* [YOUR ASSIGNMENT] Your answer must be the full listing below, repeated exactly, with no pictures in it.

= Beginning of Section =

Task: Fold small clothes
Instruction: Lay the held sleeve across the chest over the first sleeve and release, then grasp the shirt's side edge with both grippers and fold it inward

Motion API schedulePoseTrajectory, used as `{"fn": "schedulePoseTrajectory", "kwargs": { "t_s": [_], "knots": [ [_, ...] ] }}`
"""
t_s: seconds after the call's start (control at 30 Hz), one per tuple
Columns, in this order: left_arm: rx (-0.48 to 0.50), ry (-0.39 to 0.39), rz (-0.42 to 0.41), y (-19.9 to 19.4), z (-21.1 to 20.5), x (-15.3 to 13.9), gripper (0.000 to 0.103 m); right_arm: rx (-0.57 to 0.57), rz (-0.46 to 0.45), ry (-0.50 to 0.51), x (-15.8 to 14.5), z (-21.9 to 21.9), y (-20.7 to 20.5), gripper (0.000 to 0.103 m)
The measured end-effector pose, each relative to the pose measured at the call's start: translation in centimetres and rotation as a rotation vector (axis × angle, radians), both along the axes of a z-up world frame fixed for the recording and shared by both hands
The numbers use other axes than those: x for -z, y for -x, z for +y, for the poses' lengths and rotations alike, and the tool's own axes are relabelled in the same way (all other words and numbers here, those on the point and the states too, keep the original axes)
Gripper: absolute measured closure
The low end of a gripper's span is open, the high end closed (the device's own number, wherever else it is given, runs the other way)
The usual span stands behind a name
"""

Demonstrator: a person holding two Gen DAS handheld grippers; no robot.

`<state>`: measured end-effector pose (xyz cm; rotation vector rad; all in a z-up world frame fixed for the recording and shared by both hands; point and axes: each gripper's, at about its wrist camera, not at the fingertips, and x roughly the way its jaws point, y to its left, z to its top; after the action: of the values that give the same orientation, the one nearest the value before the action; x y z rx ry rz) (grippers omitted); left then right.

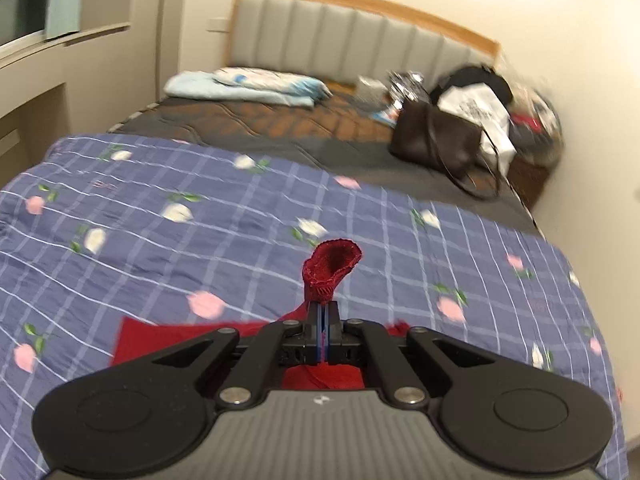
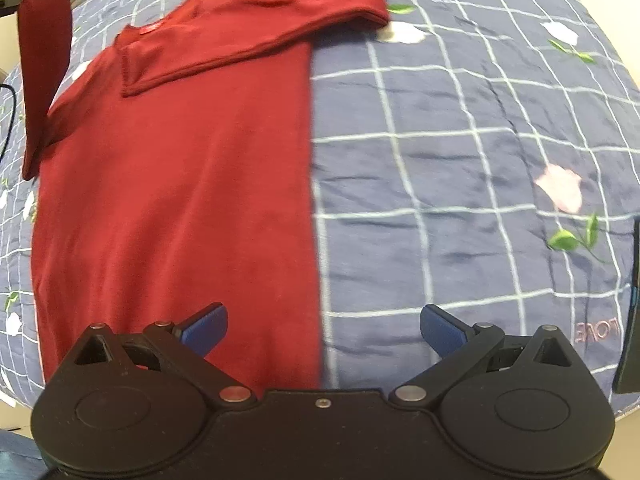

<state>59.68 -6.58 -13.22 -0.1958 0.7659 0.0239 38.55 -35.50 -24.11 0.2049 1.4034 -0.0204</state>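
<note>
Home bedroom. Bed with padded grey headboard [image 1: 360,36] in wood frame, set against cream wall. Blue checked quilt [image 1: 200,216] with flower print spread over near end, dark mattress cover [image 1: 256,124] beyond. Folded light-blue bedding [image 1: 240,86] near headboard. Brown handbag [image 1: 436,140] and heap of bags and clothes [image 1: 496,100] piled in far corner. Window ledge at left.

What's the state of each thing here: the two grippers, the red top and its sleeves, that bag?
Left gripper: shut on the sleeve cuff, lifted.
Right gripper: open, empty, over the top's edge.
Red top: flat on the quilt.
Other sleeve: folded across the chest.
Brown bag: slumped on the bed, straps loose.
</note>
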Motion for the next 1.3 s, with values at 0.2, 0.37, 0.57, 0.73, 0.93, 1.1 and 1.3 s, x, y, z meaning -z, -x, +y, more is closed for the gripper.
{"fn": "schedulePoseTrajectory", "kwargs": {
  "t_s": [0.2,0.37,0.57,0.73,0.93,1.1,1.3],
  "knots": [
    [0.077,-0.048,0.055,0.5,-5.3,2.6,0.103,0.028,0.023,-0.001,0.8,-2.6,0.8,0.001],
    [0.120,-0.081,0.100,0.4,-7.9,4.5,0.103,0.043,0.039,0.001,1.3,-4.1,1.3,0.001],
    [0.176,-0.092,0.181,0.1,-9.8,7.1,0.103,0.058,0.041,0.002,1.4,-5.2,1.4,0.001],
    [0.212,-0.066,0.278,-0.1,-10.2,9.2,0.098,0.079,-0.015,-0.015,0.6,-6.0,0.2,0.001],
    [0.227,-0.028,0.329,0.6,-9.8,10.1,0.057,0.129,-0.127,-0.062,-1.0,-8.2,-4.3,0.001],
    [0.155,-0.014,0.334,2.7,-8.4,8.7,0.029,0.168,-0.206,-0.136,-1.1,-10.8,-10.8,0.001],
    [-0.022,0.008,0.382,7.1,-4.1,7.5,0.022,0.293,-0.232,-0.269,1.3,-13.2,-19.1,0.011]
  ]
}}
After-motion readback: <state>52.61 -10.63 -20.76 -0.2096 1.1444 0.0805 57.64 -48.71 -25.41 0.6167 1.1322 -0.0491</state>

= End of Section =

* [ANSWER SPACE]
Task: Fold small clothes
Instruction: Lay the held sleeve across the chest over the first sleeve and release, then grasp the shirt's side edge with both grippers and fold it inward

Motion API schedulePoseTrajectory, used as `{"fn": "schedulePoseTrajectory", "kwargs": { "t_s": [_], "knots": [ [_, ...] ] }}`
"""
t_s: seconds after the call's start (control at 30 Hz), one per tuple
Columns, in this order: left_arm: rx (-0.48 to 0.50), ry (-0.39 to 0.39), rz (-0.42 to 0.41), y (-19.9 to 19.4), z (-21.1 to 20.5), x (-15.3 to 13.9), gripper (0.000 to 0.103 m); right_arm: rx (-0.57 to 0.57), rz (-0.46 to 0.45), ry (-0.50 to 0.51), x (-15.8 to 14.5), z (-21.9 to 21.9), y (-20.7 to 20.5), gripper (0.000 to 0.103 m)
The measured end-effector pose, each relative to the pose measured at the call's start: translation in centimetres and rotation as a rotation vector (axis × angle, radians), both along the axes of a z-up world frame fixed for the recording and shared by both hands
The numbers use other axes than those: x for -z, y for -x, z for +y, for the poses' lengths and rotations alike, and the tool's own axes are relabelled in the same way (all other words and numbers here, those on the point and the states too, keep the original axes)
Gripper: absolute measured closure
The low end of a gripper's span is open, the high end closed (the device's own number, wherever else it is given, runs the other way)
The usual span stands behind a name
"""

Demonstrator: a person holding two Gen DAS handheld grippers; no robot.

`<state>`: measured end-effector pose (xyz cm; rotation vector rad; all in a z-up world frame fixed for the recording and shared by both hands; point and axes: each gripper's, at about its wrist camera, not at the fingertips, and x roughly the way its jaws point, y to its left, z to its top; after the action: of the values that give the same orientation, the one nearest the value before the action; x y z rx ry rz) (grippers omitted); left then right.


<state>59.68 -6.58 -13.22 -0.1958 0.7659 0.0239 38.55 -35.50 -24.11 0.2049 1.4034 -0.0204</state>
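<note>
Home bedroom. Bed with padded grey headboard [image 1: 360,36] in wood frame, set against cream wall. Blue checked quilt [image 1: 200,216] with flower print spread over near end, dark mattress cover [image 1: 256,124] beyond. Folded light-blue bedding [image 1: 240,86] near headboard. Brown handbag [image 1: 436,140] and heap of bags and clothes [image 1: 496,100] piled in far corner. Window ledge at left.

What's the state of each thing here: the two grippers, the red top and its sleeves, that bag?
Left gripper: shut on the sleeve cuff, lifted.
Right gripper: open, empty, over the top's edge.
Red top: flat on the quilt.
Other sleeve: folded across the chest.
Brown bag: slumped on the bed, straps loose.
</note>
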Motion for the next 1.3 s, with values at 0.2, 0.37, 0.57, 0.73, 0.93, 1.1 and 1.3 s, x, y, z meaning -z, -x, +y, more is closed for the gripper.
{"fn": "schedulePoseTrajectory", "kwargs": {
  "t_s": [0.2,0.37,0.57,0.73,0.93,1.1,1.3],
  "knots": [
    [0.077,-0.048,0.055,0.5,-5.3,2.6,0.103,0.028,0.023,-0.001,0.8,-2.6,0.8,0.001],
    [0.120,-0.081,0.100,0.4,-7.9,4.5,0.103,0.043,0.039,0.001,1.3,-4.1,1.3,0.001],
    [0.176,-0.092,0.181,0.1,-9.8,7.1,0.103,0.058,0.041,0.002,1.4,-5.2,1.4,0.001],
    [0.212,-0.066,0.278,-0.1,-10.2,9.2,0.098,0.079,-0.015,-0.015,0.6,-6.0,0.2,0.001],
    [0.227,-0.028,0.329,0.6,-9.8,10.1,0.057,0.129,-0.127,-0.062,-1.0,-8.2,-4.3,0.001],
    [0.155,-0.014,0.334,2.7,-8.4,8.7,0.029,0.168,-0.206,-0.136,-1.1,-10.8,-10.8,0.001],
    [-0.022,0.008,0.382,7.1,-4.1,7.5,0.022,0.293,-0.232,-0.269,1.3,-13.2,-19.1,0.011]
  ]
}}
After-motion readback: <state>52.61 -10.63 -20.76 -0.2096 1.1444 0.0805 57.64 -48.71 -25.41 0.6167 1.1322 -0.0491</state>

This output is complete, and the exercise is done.